Rares sont les gens qui refusent de prendre le papier distribué par Sophie Montel, malgré la concurrence de l’UMP et de la gauche qui démarchent au même moment. Il est vrai que le marché vésulien est assez grand pour éviter que les militants des trois formations encore en lice dimanche ne se marchent sur les pieds. Et quand on se croise, on fait un échange de « prose » sans polémiquer.
 
C’est donc sur les plates-bandes d’Alain Joyandet, maire de Vesoul, que le Front national a décidé de « tracter » entre les deux tours. « La ville de Vesoul n’appartient pas à Alain Joyandet.

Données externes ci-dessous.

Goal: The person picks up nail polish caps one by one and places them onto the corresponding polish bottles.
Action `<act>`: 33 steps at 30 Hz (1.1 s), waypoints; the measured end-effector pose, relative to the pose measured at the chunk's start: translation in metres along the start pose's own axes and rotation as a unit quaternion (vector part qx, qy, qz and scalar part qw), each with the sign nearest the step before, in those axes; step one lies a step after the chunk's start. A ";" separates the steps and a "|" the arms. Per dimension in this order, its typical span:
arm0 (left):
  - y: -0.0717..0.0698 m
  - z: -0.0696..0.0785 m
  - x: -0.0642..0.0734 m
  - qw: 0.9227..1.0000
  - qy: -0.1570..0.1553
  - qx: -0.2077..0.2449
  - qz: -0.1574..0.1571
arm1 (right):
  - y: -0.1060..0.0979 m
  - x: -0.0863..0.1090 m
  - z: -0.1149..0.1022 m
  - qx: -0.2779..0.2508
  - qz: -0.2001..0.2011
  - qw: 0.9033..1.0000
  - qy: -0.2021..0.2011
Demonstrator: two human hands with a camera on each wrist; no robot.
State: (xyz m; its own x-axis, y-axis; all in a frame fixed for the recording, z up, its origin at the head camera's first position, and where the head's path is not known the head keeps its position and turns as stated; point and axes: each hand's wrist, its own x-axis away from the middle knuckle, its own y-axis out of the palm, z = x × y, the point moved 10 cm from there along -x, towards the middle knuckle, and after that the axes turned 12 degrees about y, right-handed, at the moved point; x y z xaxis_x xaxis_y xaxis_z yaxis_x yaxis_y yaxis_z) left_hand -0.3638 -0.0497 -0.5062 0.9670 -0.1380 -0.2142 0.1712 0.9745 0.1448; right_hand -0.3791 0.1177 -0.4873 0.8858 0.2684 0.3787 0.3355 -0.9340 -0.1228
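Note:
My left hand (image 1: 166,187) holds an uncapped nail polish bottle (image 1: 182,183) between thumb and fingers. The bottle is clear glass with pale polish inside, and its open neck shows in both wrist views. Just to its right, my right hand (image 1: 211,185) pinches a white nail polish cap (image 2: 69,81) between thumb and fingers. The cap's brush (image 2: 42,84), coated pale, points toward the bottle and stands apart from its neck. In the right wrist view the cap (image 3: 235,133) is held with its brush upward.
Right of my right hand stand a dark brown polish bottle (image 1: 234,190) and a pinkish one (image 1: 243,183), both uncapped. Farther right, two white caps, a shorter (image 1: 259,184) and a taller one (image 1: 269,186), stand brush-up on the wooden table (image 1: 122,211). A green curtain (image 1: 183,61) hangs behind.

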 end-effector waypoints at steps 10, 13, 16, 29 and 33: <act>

Ici, comme ailleurs en Franche-Comté, nous avons un réservoir de voix», explique Sophie Montel, agacée de constater que sur les panneaux électoraux vésuliens son affiche n’était pas encore en place jeudi matin aux côtés de celles de ses deux concurrents.
 
« Nous faisons comprendre aux gens que la politique de Nicolas Sarkozy n’est pas une vraie politique de droite, qu’Alain Joyandet travaille pour Bernard Kouchner, un ministre de gauche, et que les conseillers régionaux de l’UMP ont voté la quasi-totalité des rapports présentés par les socialistes et les Verts à la région ». Le discours est rôdé et passe très bien auprès des « salariés et des ouvriers » sur les marchés ou devant les usines, note Sophie Montel, qui préfère se confronter au terrain plutôt que d’organiser « des meetings qui ne drainent que des convaincus ».
 
« Je reçois beaucoup de clins d’œil de soutien et je peux même vous dire que tous les policiers municipaux ne votent pas pour leur maire UMP », croit savoir la responsable franc-comtoise du FN accompagnée par la tête de liste de Haute-Saône qui n’est autre que son compagnon, Robert Sennerich.
 
A ce militant qui lui reproche de favoriser la gauche en restant dans la course, le candidat répond : « L’UMP n’a pas besoin de nous pour perdre, c’est la droite la plus bête du monde ».
 
 
 
Sophie Montel et Robert Sennerich en campagne sur le marché de Vesoul.